I believe that post civil war reconstruction was an epoch moment in American government where the tenth amendment was effectively over turned and the court packing fiasco of the New Deal led to Article 1, section 8 of the Constitution being turned on its head. When the commerce clause was interpreted to mean anything that might have an impact on commerce, even the absence of commerce well… Nothing is beyond the power of the US Legislature.[/quote]You say that, but the individual mandate was upheld under the Taxing and Spending Clause, not the Commerce Clause.

[quote]Back to your second point. If the government program helps everyone according to their needs while taxing everyone in the same fair manner then you should end up with more personal liberty to live your life with only a small expense due to taxation. So while it may seem at odds that I am against being forced to buy insurance while being perfectly OK with a single payer system it is not an irreconcilable stand to take. If the government program works as I would like it would also be the best value option available.[/quote]Now you sound like a single-payer fanatic.

How exactly would a government program result in “only a small expense” relative to what private insurance costs you now? It would save some money here and there, but the only way it would be a small expense is if the cost is mostly paid for by the taxes of those who earn more money than you do.

[quote][quote]3) Wouldn’t your argument apply equally to things like food stamps and school vouchers? Don’t those effectively force you to buy food and schooling from private corporations, just as the individual mandate forces you to buy health insurance?
[/quote]No. The SNAP program is extremely useful helping low income people put food on their table. There are restrictions on what you can purchase using SNAP but their are no requirements that a recipient HAS to purchase specific food items whether they want them or not.

School vouchers also help low income families move their children into better schools. This increases their future opportunities by (hopefully) giving them a better education today. Even in this case no one is being g forced to use them in a particular school, instead they are able to choose from a pool of schools.
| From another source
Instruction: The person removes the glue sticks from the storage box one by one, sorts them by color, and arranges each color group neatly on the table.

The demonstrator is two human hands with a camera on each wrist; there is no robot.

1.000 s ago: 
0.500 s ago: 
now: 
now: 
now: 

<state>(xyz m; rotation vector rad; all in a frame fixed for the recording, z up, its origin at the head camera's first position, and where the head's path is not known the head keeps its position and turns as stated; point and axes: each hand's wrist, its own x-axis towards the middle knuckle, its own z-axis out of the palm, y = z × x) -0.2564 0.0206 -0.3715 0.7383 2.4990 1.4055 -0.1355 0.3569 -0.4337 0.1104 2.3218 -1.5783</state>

As for ‘forcing you to buy from corporations’ … While the purchase options are only available from private corporations the choice of how to spend those funds is largely up to the personal choice of the recipient. IOW no one is being forced to buy bananas or send their kid to a specific school.[/quote]Nor does the individual mandate force you to purchase a specific plan from a specific insurance company.

Just as the government regulates food safety, and the government regulates what exactly qualifies as a “school”, the government also regulates what exactly constitutes qualifying health coverage under the ACA. Those things are clearly analogous.

[quote]Also these programs are financed by tax money not an individuals personal money. There is a difference between someone handing you $10 and telling you to buy some food and telling someone that they have to spend $10 of their own money on food.[/quote]That distinction is quite weak. If the government introduces a benefit to the public then you as an an individual still end up paying for some of that benefit in one way or another (usually higher taxes).

The individual mandate of the ACA is, equivalently, a system that levies a tax on everyone and provides a tax credit to those who purchase qualifying health insurance.

That’s not how it works here in Canada, we pay for condoms and stuff, it just seems weird to me to get birth control provided for free by your health care provider.

I have never attended an ACLU meeting, and likely never will, as I only end up in the US for conventions, so most of this is just stuff I hear along the grapevine.
The ACLU from what I’ve seen just seems to change positions alongside the DNC, and barring local chapters (Like Nevada) doesn’t really contradict their party line. This is probably because it’s covered less by the media.
When I look up the ACLU, I come across articles like this

My perception seems to be that a law they pushed for, they’re turning against because it no longer follows the party line.